Duta Besar Italia untuk Swiss sebelumnya mengatakan bahwa enam warga Italia hilang dan 13 orang dirawat di rumah sakit karena luka-luka mereka.
Galeppini berada di Crans-Montana bersama keluarganya. Media Italia melaporkan bahwa ia pergi ke bar Constellation bersama dua temannya, yang berhasil menyelamatkan diri dari kebakaran dan dibawa ke rumah sakit terdekat.
Dari korban luka, 71 orang adalah warga Swiss, 14 orang Prancis, 11 orang Italia, dan ada empat orang Serbia, serta warga negara Bosnia, Belgia, Polandia, Portugal, dan Luksemburg.
Dalam 14 kasus, kewarganegaraan masih belum diketahui, kata komandan polisi regional kanton Wallis, Frederic Gisler.
Belgia, Prancis, Jerman, Italia, Luksemburg, dan Rumania termasuk di antara negara-negara yang membantu menampung para penyintas luka bakar. Komisioner manajemen krisis Uni Eropa Hadja Lahbib mengatakan 24 orang sudah dipindahkan.
Kepala kanton Wallis, Mathias Reynard, mengatakan total sekitar 50 orang akan dipindahkan untuk perawatan di luar Swiss.
Diduga Dipicu Kembang Api
Kebakaran yang melanda sebuah bar di resor ski Swiss dan menewaskan sedikitnya 40 orang kemungkinan besar bermula ketika kembang api jenis “lilin air mancur” diangkat terlalu dekat dengan langit-langit, kata kepala jaksa wilayah tersebut pada Jumat seperti dilansir CNA.
Para penyelidik sedang menyisir reruntuhan yang hangus dari tempat tersebut, memeriksa video di media sosial, dan mewawancarai para korban selamat untuk mencari petunjuk tentang bagaimana kebakaran dimulai pada dini hari Tahun Baru di ruang bawah tanah bar dan menyebar begitu cepat.
Gambar yang direkam oleh para pengunjung pesta menunjukkan kembang api tersangkut di bagian atas botol sampanye yang diletakkan dekat dengan langit-langit rendah bar di ruang bawah tanah, yang ditutupi dengan bahan busa peredam suara.
Namun, pemilik bar bersikeras bahwa semua standar keselamatan telah dipatuhi.
Para penyelidik yang berupaya mengungkap penyebab tragedi tersebut, yang terjadi pada dini hari Kamis di kota resor Crans-Montana di Pegunungan Alpen Swiss, telah memfokuskan perhatian pada kembang api setelah melihat rekaman ponsel dan berbicara dengan para korban selamat.
Gambar-gambar tersebut, beberapa diunggah secara online, direkam oleh para pengunjung pesta di bar Le Constellation dan menunjukkan kembang api yang tertancap di bagian atas botol sampanye yang diletakkan dekat dengan langit-langit rendah bar di ruang bawah tanah, yang ditutupi dengan bahan busa peredam suara.

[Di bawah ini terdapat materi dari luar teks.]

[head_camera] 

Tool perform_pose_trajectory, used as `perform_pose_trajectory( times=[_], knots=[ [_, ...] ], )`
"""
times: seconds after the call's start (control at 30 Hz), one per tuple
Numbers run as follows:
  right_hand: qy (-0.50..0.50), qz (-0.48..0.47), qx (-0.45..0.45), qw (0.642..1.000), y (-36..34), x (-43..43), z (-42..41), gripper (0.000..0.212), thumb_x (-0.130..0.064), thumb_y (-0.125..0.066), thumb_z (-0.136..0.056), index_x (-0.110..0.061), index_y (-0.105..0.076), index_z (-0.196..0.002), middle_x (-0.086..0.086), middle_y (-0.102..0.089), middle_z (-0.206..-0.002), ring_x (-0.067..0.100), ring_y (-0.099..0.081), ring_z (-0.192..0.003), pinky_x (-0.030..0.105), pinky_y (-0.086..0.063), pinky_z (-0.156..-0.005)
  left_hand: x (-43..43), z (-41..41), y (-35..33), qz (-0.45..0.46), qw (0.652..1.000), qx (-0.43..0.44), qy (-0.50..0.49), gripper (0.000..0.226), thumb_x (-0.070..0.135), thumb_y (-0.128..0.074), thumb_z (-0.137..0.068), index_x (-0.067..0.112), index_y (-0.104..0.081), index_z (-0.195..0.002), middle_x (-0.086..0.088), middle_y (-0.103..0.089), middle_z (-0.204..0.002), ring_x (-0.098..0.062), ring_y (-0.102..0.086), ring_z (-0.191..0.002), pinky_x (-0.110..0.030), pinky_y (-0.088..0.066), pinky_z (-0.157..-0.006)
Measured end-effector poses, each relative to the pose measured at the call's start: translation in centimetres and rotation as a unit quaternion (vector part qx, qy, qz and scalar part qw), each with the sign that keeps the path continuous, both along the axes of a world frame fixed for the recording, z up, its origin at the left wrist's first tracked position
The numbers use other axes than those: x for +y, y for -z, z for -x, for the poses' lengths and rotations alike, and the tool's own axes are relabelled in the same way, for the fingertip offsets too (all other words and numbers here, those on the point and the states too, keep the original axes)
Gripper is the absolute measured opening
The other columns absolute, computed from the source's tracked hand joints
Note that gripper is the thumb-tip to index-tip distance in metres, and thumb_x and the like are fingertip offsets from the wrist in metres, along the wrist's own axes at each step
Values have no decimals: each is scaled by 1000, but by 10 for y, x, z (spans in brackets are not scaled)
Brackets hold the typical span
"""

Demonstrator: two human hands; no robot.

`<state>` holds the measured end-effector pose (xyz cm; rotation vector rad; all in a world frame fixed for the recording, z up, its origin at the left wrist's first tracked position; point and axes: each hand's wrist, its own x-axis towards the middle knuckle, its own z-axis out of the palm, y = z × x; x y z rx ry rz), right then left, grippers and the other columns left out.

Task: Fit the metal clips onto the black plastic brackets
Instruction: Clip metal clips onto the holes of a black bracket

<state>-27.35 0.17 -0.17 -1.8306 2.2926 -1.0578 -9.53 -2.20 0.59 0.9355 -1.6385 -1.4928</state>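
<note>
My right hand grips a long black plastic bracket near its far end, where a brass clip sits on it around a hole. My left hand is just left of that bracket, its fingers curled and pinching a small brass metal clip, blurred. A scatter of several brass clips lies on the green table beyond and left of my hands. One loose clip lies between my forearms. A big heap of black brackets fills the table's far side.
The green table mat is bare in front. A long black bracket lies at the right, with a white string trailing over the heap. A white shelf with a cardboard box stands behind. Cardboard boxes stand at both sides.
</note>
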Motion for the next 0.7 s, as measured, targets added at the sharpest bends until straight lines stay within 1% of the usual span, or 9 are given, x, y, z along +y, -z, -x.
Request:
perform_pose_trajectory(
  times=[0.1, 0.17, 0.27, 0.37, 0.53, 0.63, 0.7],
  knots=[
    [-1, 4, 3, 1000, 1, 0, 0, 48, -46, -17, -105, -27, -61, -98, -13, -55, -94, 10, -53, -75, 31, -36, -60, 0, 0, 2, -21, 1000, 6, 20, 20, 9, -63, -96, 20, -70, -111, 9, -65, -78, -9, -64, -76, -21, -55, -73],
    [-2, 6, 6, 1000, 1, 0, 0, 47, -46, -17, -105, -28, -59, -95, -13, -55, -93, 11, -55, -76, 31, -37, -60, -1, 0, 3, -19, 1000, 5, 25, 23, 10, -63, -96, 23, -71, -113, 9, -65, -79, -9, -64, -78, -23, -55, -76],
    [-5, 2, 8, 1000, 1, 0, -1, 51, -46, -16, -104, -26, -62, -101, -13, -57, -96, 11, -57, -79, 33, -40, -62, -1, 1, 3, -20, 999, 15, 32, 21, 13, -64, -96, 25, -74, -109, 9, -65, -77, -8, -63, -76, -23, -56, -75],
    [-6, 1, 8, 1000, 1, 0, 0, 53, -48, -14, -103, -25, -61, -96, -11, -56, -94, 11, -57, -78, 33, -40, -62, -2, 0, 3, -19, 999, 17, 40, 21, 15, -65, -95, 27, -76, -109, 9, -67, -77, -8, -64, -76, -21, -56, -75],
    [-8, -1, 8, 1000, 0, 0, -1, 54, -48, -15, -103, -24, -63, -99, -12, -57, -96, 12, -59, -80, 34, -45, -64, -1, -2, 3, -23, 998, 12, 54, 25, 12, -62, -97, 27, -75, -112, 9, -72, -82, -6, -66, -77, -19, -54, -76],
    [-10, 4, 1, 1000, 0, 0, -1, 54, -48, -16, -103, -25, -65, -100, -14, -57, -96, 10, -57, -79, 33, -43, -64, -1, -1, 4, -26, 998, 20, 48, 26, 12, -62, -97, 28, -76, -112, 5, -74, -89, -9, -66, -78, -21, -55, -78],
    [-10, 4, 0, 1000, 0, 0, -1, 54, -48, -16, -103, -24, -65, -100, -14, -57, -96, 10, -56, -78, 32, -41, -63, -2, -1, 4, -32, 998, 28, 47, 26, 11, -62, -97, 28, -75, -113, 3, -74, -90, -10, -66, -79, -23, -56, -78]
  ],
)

Video menunjukkan bahan tersebut terbakar, tetapi para pengunjung—banyak di antaranya berusia akhir belasan dan dua puluhan tahun—terus menari, tidak menyadari jebakan maut yang mereka hadapi.
“Semuanya menunjukkan bahwa api bermula dari kembang api atau lilin Bengal yang dikibaskan tinggi di dekat langit-langit,” kata kepala jaksa wilayah Wallis, Beatrice Pilloud, dalam konferensi pers.
Ketika para pengunjung pesta menyadari bahaya yang mereka hadapi, kekacauan pun terjadi, dengan video yang menunjukkan mereka berebut dan berteriak.
Saksi mata menggambarkan adegan mengerikan ketika orang-orang mencoba memecahkan jendela untuk melarikan diri, sementara yang lain, dengan luka bakar parah, berhamburan ke jalan.
Sebagian besar dari 119 korban selamat berada dalam kondisi kritis, sehingga rumah sakit di Swiss kewalahan dan puluhan orang dibawa ke negara-negara Eropa tetangga untuk mendapatkan perawatan luka bakar khusus.